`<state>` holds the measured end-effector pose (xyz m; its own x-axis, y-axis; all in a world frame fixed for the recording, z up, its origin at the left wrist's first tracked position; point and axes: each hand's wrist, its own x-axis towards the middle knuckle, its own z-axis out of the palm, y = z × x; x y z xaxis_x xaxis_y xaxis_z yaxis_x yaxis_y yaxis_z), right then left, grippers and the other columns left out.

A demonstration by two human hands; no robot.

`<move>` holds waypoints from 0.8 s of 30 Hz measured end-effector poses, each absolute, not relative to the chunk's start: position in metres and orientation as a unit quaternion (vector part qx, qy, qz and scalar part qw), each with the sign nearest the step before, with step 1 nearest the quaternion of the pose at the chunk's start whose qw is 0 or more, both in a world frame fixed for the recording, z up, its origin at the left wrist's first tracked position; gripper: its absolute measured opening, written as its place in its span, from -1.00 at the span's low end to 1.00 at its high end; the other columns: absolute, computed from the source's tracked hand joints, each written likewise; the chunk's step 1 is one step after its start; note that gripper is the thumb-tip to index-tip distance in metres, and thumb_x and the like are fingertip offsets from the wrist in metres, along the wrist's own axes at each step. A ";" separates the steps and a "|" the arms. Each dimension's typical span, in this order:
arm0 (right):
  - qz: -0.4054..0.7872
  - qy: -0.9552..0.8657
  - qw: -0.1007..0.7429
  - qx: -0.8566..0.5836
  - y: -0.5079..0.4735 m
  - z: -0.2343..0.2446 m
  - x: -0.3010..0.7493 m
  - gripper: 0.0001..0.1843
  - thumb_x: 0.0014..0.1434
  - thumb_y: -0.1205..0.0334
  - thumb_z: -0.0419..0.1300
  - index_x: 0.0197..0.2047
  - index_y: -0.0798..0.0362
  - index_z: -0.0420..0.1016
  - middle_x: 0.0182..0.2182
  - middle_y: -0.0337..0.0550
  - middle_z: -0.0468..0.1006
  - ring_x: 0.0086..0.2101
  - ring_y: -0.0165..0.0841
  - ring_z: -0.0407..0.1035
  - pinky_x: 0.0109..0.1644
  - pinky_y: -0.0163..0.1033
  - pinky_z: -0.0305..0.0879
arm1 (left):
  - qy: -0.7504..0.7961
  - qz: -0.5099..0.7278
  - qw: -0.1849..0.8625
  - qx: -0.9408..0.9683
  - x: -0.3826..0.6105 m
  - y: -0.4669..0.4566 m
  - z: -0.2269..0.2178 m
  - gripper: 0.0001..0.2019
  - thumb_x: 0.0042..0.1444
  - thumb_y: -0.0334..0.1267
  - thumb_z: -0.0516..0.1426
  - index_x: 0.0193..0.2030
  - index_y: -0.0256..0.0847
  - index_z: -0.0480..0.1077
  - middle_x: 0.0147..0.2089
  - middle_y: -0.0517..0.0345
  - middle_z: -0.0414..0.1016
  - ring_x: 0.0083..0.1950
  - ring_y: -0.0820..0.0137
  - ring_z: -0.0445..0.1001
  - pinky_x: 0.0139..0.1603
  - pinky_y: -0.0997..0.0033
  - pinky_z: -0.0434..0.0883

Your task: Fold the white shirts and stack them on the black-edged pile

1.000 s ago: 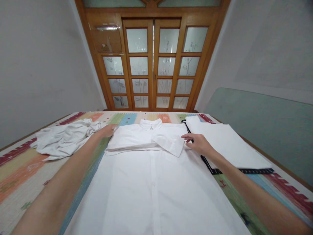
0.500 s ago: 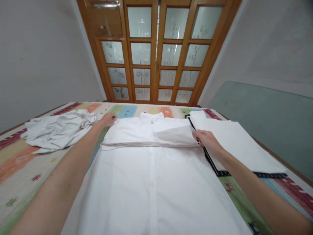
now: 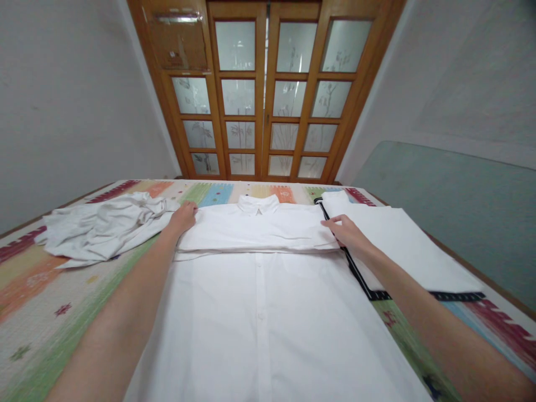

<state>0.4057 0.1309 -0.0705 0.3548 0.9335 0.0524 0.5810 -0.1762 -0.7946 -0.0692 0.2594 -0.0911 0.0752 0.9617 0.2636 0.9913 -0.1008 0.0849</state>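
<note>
At mid-frame, the white shirt is pinched at one shoulder by the left hand; its opposite edge is touched by the right hand, whose closure cannot be told. Sleeves appear already laid across the chest; the body below is spread unfolded.

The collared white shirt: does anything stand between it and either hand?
Nothing visible does: the left hand and right hand are at opposite side edges of the shirt; the crumpled cloth lies further left.
</note>
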 end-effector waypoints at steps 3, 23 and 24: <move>0.111 -0.594 0.304 -0.737 0.126 -0.072 0.401 -0.78 -0.03 0.27 0.23 -0.23 0.02 0.50 -0.47 -0.24 0.51 -0.41 -0.33 0.39 -0.29 -0.29 0.27 | -0.679 -0.119 0.067 -0.721 -0.064 0.253 -0.088 -0.71 0.24 -0.35 -0.09 -0.05 -0.24 0.41 0.05 -0.14 0.45 0.06 0.18 0.46 0.02 0.28 0.43; -0.119 -0.728 0.088 -0.669 0.109 -0.091 0.340 -0.61 0.30 0.28 -0.04 0.05 0.18 0.50 0.21 0.16 0.35 0.20 -0.05 0.18 0.24 -0.02 0.13 | -0.682 -0.067 0.087 -0.723 -0.009 0.211 -0.087 -0.59 0.24 -0.29 -0.12 -0.10 -0.45 0.51 -0.06 -0.38 0.54 0.08 -0.01 0.45 0.05 0.07 0.36; -0.097 -0.740 0.092 -0.659 0.111 -0.097 0.334 -0.56 0.33 0.22 -0.08 0.12 0.20 0.45 0.24 0.14 0.32 0.25 -0.08 0.13 0.29 -0.03 0.06 | -0.682 -0.060 0.075 -0.725 -0.003 0.205 -0.091 -0.56 0.27 -0.22 -0.13 -0.06 -0.46 0.49 -0.03 -0.38 0.53 0.08 0.00 0.46 0.06 0.07 0.36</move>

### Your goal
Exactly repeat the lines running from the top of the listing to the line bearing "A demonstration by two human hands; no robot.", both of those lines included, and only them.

### Task response
`<state>` holds the measured end-effector pose (xyz m; its own x-axis, y-axis; all in a world frame fixed for the recording, z up, its origin at the left wrist's first tracked position; point and axes: each hand's wrist, its own x-axis towards the middle knuckle, its own z-axis out of the palm, y = z × x; x y z xaxis_x xaxis_y xaxis_z yaxis_x yaxis_y yaxis_z), right then left, grippers and the other columns left out.

A demonstration by two human hands; no robot.

Above is the complete output.